Work instructions:
When you copy the material below, keep every line exact and omit the pictures.

--- --- ---

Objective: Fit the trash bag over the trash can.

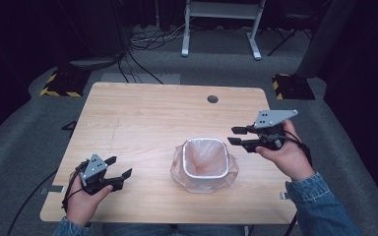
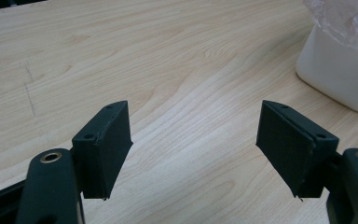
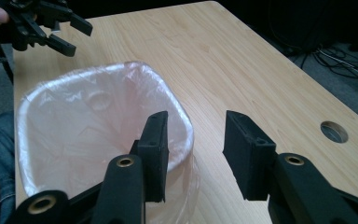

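Observation:
A small white bin (image 1: 204, 164) lined with a clear plastic bag stands on the wooden table (image 1: 152, 118), near the front and right of centre. Nothing lies inside it in the right gripper view (image 3: 98, 121). My left gripper (image 1: 119, 166) rests low at the front left, open and empty, pointing toward the bin. In its own view, its jaws stand wide apart over bare wood (image 2: 193, 121), with the bin (image 2: 335, 74) at the far right. My right gripper (image 1: 232, 135) hovers just right of the bin's rim, open and empty (image 3: 196, 135). The left gripper (image 3: 79, 39) also shows beyond the bin.
A round cable hole (image 1: 212, 99) sits near the table's far edge, also seen in the right gripper view (image 3: 334, 131). Grey carpet surrounds the table. A white desk frame (image 1: 221, 24), floor cables (image 1: 147, 39) and yellow-black striped bases (image 1: 61, 83) lie beyond.

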Demonstrator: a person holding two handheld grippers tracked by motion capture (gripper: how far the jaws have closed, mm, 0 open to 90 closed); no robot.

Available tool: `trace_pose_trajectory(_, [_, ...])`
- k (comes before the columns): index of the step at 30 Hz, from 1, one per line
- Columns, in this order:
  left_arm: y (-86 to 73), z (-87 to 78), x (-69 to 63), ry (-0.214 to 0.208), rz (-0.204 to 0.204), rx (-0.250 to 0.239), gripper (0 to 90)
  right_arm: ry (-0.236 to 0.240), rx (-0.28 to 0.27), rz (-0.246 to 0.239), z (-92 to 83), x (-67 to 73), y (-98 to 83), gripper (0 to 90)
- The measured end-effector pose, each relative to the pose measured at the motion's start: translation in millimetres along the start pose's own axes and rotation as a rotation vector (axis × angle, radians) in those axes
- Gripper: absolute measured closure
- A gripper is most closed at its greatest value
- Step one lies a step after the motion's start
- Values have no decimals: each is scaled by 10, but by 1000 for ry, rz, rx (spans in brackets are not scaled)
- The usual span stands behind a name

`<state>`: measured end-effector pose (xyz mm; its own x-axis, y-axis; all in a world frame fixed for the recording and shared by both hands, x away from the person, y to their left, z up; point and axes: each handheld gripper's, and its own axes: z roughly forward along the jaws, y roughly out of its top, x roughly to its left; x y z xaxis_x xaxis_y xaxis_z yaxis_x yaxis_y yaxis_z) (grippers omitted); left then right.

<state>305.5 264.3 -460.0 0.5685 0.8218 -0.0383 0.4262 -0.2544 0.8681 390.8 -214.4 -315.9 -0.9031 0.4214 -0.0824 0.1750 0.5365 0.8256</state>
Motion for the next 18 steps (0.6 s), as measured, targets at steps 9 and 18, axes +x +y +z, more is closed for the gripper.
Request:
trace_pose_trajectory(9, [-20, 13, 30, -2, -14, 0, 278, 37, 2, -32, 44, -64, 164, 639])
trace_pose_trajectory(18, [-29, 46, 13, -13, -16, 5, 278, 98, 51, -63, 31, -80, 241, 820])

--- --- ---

Written answer:
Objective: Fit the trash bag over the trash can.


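Observation:
A small white bin (image 1: 204, 164) lined with a clear plastic bag stands on the wooden table (image 1: 152, 118), near the front and right of centre. Nothing lies inside it in the right gripper view (image 3: 98, 121). My left gripper (image 1: 119, 166) rests low at the front left, open and empty, pointing toward the bin. In its own view, its jaws stand wide apart over bare wood (image 2: 193, 121), with the bin (image 2: 335, 74) at the far right. My right gripper (image 1: 232, 135) hovers just right of the bin's rim, open and empty (image 3: 196, 135). The left gripper (image 3: 79, 39) also shows beyond the bin.
A round cable hole (image 1: 212, 99) sits near the table's far edge, also seen in the right gripper view (image 3: 334, 131). Grey carpet surrounds the table. A white desk frame (image 1: 221, 24), floor cables (image 1: 147, 39) and yellow-black striped bases (image 1: 61, 83) lie beyond.
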
Demonstrator: a person holding two handheld grippers tracked by motion capture (gripper: how far the jaws have closed, mm, 0 open to 90 closed); no robot.

Available tool: `trace_pose_trajectory(_, [_, ...])`
- k (comes before the columns): index of the step at 30 Hz, from 1, one per line
- Columns, in this order:
  left_arm: y (-86 to 73), z (-87 to 78), x (-69 to 63), ry (-0.214 to 0.208), rz (-0.204 to 0.204), rx (-0.250 to 0.239), gripper (0 to 90)
  right_arm: ry (-0.236 to 0.240), rx (-0.28 to 0.27), rz (-0.246 to 0.239), z (-92 to 83), x (-67 to 73), y (-98 to 83), gripper (0 to 90)
- The measured end-effector pose, each relative to the pose measured at the motion's start: translation in millimetres along the start pose's own axes and rotation as a rotation vector (axis × angle, radians) in those axes
- Gripper: absolute measured closure
- A gripper is most closed at its greatest value
- Step one lies a step after the motion's start
- Values have no decimals: each is scaled by 10, but by 1000 for ry, rz, rx (spans in brackets are not scaled)
- The usual span stands behind a name

`<state>`: measured end-effector pose (xyz mm; its own x-axis, y-axis; all in a world frame fixed for the recording and shared by both hands, x away from the person, y to their left, z up; point and axes: each handheld gripper's, and its own axes: z roughly forward along the jaws, y roughly out of its top, x roughly to its left; x y z xaxis_x xaxis_y xaxis_z yaxis_x yaxis_y yaxis_z) (grippers omitted); left then right.

<state>305.5 264.3 -460.0 0.5685 0.8218 -0.0383 0.4262 -0.2544 0.8681 390.8 -214.4 -315.9 -0.9031 0.4214 -0.0824 0.1750 0.5365 0.8256</state>
Motion for the next 18 steps (0.6 s), as measured, targets at steps 9 and 18, axes +x +y +z, more is closed for the gripper.
Request:
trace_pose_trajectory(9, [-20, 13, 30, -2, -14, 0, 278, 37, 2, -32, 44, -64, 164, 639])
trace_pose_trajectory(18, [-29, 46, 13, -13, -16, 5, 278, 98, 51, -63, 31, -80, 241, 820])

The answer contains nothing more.